06. April 2016

Universitätsspital Basel mit solidem Wachstum und Gewinn

Das Universitätsspital Basel hat 2015 seine erfolgreiche Geschäftstätigkeit fortgesetzt. Auch im vierten Jahr als selbständiges Unternehmen konnte der Wachstumskurs weitergeführt werden. So stieg der Nettoumsatz weiter an. Nachdem im Vorjahr erstmals die Milliardengrenze geknackt wurde, konnte der Nettoumsatz nochmals um CHF 15,8 Mio. auf CHF 1,033 Milliarden gesteigert werden. Der konsolidierte Gewinn belief sich auf CHF 6,9 Mio.

 

Seit der 2012 erfolgten Verselbständigung zu einem öffentlich-rechtlichen Unternehmen tendiert der Nettoumsatz des Universitätsspitals Basel (USB) ungebrochen nach oben. Zum zweiten Mal hintereinander konnte die Milliardengrenze überboten werden. Der Nettoumsatz stieg um CHF 15,8 Mio. und betrug im vergangenen Geschäftsjahr CHF 1,033 Milliarden Franken. Dies entspricht einer Steigerung um 1,6 Prozent.

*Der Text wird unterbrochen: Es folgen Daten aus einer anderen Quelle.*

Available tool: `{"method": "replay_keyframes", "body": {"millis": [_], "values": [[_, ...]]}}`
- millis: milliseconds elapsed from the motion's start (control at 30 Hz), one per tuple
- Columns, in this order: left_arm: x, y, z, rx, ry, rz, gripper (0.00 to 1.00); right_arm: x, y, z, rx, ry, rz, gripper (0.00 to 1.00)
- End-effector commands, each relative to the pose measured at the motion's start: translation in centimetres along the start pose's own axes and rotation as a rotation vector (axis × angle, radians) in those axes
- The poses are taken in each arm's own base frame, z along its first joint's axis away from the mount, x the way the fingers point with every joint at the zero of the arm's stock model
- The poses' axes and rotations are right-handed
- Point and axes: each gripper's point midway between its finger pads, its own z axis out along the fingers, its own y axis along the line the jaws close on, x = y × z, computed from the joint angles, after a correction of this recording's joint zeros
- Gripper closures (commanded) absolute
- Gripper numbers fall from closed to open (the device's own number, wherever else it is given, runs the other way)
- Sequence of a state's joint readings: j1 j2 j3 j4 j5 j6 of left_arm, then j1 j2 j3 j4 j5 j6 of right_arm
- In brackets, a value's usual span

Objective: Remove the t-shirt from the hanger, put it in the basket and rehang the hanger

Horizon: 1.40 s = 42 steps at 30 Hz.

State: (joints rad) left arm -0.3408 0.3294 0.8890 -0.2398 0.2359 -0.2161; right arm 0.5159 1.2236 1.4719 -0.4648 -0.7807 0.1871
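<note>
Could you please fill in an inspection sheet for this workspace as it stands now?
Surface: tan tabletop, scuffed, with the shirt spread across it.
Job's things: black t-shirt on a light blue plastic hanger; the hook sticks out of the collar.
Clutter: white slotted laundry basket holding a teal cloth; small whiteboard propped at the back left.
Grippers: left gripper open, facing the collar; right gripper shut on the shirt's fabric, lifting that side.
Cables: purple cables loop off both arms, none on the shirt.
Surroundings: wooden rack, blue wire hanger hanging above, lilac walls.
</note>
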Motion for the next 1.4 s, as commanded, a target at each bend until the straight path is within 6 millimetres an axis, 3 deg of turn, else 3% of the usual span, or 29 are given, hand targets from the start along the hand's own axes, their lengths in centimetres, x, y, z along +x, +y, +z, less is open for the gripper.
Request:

Auch im vierten Jahr als selbständiges Unternehmen kann das Universitätsspital Basel (USB) einen positiven Rechnungsabschluss präsentieren. Das USB schloss das Geschäftsjahr mit einem konsolidierten Gewinn von CHF 6,9 Mio. ab. Der Rückgang um CHF 7,6 Mio. im Vergleich zum Vorjahr ist auf den Tarifeingriff des Bundesrates im ambulanten Bereich und auf sinkende Tarife für stationäre Behandlungen zurückzuführen. Mit einem Basispreis von CHF 10‘350 rechnete das USB im Jahr 2015 mit der tiefsten Baserate aller Universitätsspitäler der Schweiz ab.

Die Gewinnmarge vor Abschreibungen und Zinsen (EBITDA-Marge) sank von 6,1 auf 5,7 Prozent. In den vergangenen vier Jahren ist dem USB durch die Reduktion der Tarife und der gemein­wirtschaftlichen Leistungen des Kantons Basel-Stadt Substrat für anstehende Investitionen entzogen worden. Für das USB ist es wichtig, für die notwendigen Investitionen über ein angemessenes Eigenkapital zu verfügen. Das Eigenkapital belief sich per 31.12.15 auf CHF 524,3 Mio.

USB bei Patienten und als Arbeitgeber beliebt

Grosses Vertrauen schenkten dem USB im vergangenen Jahr wiederum die zuweisende Ärzteschaft sowie die Patientinnen und Patienten. Wie bereits Anfang Februar kommuniziert, stiegen die Fallzahlen sowohl im ambulanten als auch im stationären Bereich weiter an. Im stationären Bereich wurden im vergangenen Jahr rund 600 Patientinnen und Patienten mehr behandelt als im Vorjahr. Die Steigerung von 34‘673 auf 35‘265 Fälle entspricht einer Zunahme um 1,7 Prozent. Noch stärker gewachsen ist der ambulante Bereich. Die verrechenbaren Tarmed-Taxpunkte nahmen um 6,2 Prozent zu.

Erstmals in seiner Geschichte hat das USB stationär mehr ausserkantonale als basel-städtische Patientinnen und Patienten behandelt. Während im vergangenen Jahr 49,6 Prozent der stationären Zuweisungen aus dem Kanton Basel-Stadt stammten, waren es aus anderen Kantonen und dem Ausland 50,4 Prozent.

Das USB zählt zu den grössten Arbeitgebern in der Nordwestschweiz. Ende 2015 zählte das USB 6‘705 Mitarbeitende, 80 mehr als im Vorjahr. 70 Prozent der Mitarbeitenden sind Frauen. Die Mitarbeitenden des USB stammen aus 86 Nationen.